**What to produce**
For the data below, give again exactly the lines from the one containing "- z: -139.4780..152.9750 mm" through the one containing "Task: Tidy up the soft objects", both ends included, and no others.

- - -

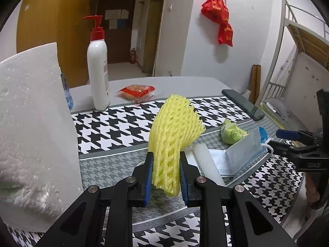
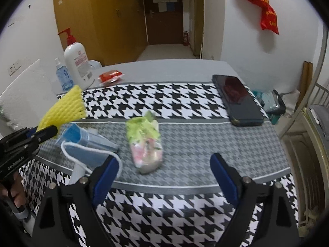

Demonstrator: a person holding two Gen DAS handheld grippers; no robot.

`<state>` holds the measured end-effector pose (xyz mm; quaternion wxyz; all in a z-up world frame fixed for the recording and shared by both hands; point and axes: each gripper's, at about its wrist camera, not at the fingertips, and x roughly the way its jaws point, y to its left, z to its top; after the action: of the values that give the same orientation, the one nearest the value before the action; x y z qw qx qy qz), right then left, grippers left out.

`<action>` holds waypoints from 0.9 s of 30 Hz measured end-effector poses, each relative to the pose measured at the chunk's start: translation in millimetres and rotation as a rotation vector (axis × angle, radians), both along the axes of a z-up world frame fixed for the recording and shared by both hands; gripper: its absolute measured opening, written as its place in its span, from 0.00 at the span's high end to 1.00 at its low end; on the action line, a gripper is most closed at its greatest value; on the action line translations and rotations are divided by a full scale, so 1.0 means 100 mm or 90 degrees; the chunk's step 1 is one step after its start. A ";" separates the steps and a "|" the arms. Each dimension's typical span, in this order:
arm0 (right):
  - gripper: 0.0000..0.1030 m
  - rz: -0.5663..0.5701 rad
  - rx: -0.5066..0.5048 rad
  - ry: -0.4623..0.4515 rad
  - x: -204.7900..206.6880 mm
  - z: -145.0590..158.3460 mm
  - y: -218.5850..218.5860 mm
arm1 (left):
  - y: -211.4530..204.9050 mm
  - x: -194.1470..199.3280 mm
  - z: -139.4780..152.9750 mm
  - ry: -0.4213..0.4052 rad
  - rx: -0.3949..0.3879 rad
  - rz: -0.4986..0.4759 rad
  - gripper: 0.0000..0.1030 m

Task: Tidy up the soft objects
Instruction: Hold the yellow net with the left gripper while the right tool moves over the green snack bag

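Through the left wrist view my left gripper (image 1: 166, 164) pinches the yellow foam net (image 1: 174, 131) near its lower end, light and springy, lifted over the cloth, while through the right my right gripper (image 2: 164, 164) gapes empty before the crinkly, slippery packet (image 2: 147, 144), best taken across its middle.

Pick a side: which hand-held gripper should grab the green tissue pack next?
Right. The right hand-held gripper is open and empty, with the green tissue pack lying just ahead of it. The left hand-held gripper is shut on the yellow foam net.
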<state>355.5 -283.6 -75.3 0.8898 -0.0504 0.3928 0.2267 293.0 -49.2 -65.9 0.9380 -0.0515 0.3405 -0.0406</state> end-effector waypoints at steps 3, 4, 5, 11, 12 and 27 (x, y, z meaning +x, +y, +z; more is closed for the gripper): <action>0.11 0.023 0.030 -0.004 -0.12 0.07 -0.09 | -0.02 0.00 0.00 0.001 0.001 -0.004 0.76; 0.11 0.029 0.039 -0.003 -0.16 0.09 -0.11 | -0.02 0.00 -0.01 0.001 0.004 -0.005 0.76; 0.11 0.036 0.047 -0.004 -0.19 0.11 -0.12 | -0.04 0.00 -0.01 0.002 0.006 -0.007 0.76; 0.11 0.044 0.076 -0.031 -0.33 0.27 -0.14 | -0.03 -0.01 0.00 -0.004 0.006 -0.002 0.76; 0.11 0.044 0.081 -0.034 -0.34 0.29 -0.14 | -0.02 -0.01 0.00 -0.003 0.004 -0.002 0.76; 0.11 0.097 0.099 -0.044 -0.45 0.43 0.02 | -0.02 -0.03 0.01 -0.006 0.009 -0.002 0.76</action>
<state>310.9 -281.6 -32.6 0.8843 -0.0187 0.3379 0.3217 290.5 -51.4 -64.9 0.9399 -0.0444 0.3362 -0.0397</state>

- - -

**Response area**
  - z: -139.4780..152.9750 mm
  - ry: -0.4213..0.4052 rad
  - rx: -0.3949..0.3879 rad
  - rz: -0.4986..0.4759 rad
  - gripper: 0.0000..0.1030 m

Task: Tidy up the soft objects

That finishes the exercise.